Stories tell us something and we in turn, tell them back, to each other and to ourselves. In many ways we live storied lives, in which we may sense an overarching theme, a calling, purpose or meta-pattern of our life.

We can also find the underpinnings, the ground of our life, as it presents itself in the minutia and detail of each day, each moment. We hear it in the question, “what happened?” We answer in story form, no matter how far or close our answer is to the truth. Truth, always slightly out of reach, no matter how much we desire, eludes us in spite of the hints of its existence we glimpse along the way. We experience A-ha moments, symbols, intuition, beauty, love, hate – and we may say, as I often do, “Oh truth, I know you’re out there. How I long for you, reveal to me your mysteries.”
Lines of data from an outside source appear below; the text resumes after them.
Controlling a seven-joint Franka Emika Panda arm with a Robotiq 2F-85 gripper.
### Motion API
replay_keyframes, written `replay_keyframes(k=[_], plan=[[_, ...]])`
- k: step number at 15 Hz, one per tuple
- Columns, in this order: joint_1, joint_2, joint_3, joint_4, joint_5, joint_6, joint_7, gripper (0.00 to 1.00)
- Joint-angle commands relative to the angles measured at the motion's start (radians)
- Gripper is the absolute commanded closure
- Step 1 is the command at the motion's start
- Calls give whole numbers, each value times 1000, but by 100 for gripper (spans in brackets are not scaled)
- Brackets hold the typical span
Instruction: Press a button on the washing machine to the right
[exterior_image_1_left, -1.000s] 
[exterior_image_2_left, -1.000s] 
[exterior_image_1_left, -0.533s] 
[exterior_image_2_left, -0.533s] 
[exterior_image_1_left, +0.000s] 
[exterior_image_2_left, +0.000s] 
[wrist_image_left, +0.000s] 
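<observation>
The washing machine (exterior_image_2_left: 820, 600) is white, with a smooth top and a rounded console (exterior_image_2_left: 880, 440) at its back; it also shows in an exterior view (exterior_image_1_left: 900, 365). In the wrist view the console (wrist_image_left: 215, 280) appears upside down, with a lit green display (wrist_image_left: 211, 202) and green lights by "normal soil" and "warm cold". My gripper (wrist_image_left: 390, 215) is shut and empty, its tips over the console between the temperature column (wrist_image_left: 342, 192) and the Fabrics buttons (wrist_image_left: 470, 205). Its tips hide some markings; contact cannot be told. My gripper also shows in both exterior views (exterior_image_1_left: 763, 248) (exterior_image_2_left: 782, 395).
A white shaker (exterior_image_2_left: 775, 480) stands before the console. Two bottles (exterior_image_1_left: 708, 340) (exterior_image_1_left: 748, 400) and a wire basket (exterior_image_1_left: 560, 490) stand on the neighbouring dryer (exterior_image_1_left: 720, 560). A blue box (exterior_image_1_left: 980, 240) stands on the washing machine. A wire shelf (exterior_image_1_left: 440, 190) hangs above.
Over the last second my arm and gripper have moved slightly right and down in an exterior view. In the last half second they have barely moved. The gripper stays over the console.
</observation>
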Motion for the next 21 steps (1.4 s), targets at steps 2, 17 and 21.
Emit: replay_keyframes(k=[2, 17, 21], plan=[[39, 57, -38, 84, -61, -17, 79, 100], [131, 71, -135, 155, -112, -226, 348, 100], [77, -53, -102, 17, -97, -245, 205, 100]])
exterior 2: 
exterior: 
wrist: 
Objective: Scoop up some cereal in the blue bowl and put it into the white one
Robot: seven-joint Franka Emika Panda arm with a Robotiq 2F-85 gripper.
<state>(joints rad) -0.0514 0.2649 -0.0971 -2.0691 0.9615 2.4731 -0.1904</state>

Por los caminos de Málaga – Flickr: Endrino

But perhaps it’s the mixing of the particulars of what we do know, with a desire for a more unifying view of all that is, that begets our fall into a mythology of Endings, both of our personal existence and the story of the world. The plot of our life story drives us to our beliefs, our cosmology and affinity for the myths we live by. Perhaps we fall into belief too by design and the intentionality of the gods great scheming, which like gravity, maintain their hold on us, insisting that we too, have a part in the play.

Embedded in our telling though, is more than truth in the sense of some all-encompassing knowing. Embedded in our telling is revelation of the particular way we have of making sense of the world. By that I am suggesting that we each carry with us a certain intentionality that we are more or less aware of. The lovely Hawthorn tree in my front yard, from its seedling birth, to now, intends to be a Hawthorn, not an Oak, Maple, or Prairie Fire. We are, like them, limited by nature, historical and geographical circumstances, and yet contain a certain intentionality, ever sculpting and refining as we move toward our unique character and fate. Caught in the middle of absolutes we call predestination and free will, we float between these two absolutes, perhaps tempted to take sides.

The end of a story told then, might move us deeper into our own story. The unique and particular story living through each of us, with its own plots, characters, place and time, where we can sense intentionality wanting something from us. This wanting is, as James Hillman reflects in Healing Fiction, the play between desire, love, and soul. Soul as mediatrix,* an enlivening of events into experience for soulmaking, as Hillman sees in the dynamic of the story of Eros and Psyche.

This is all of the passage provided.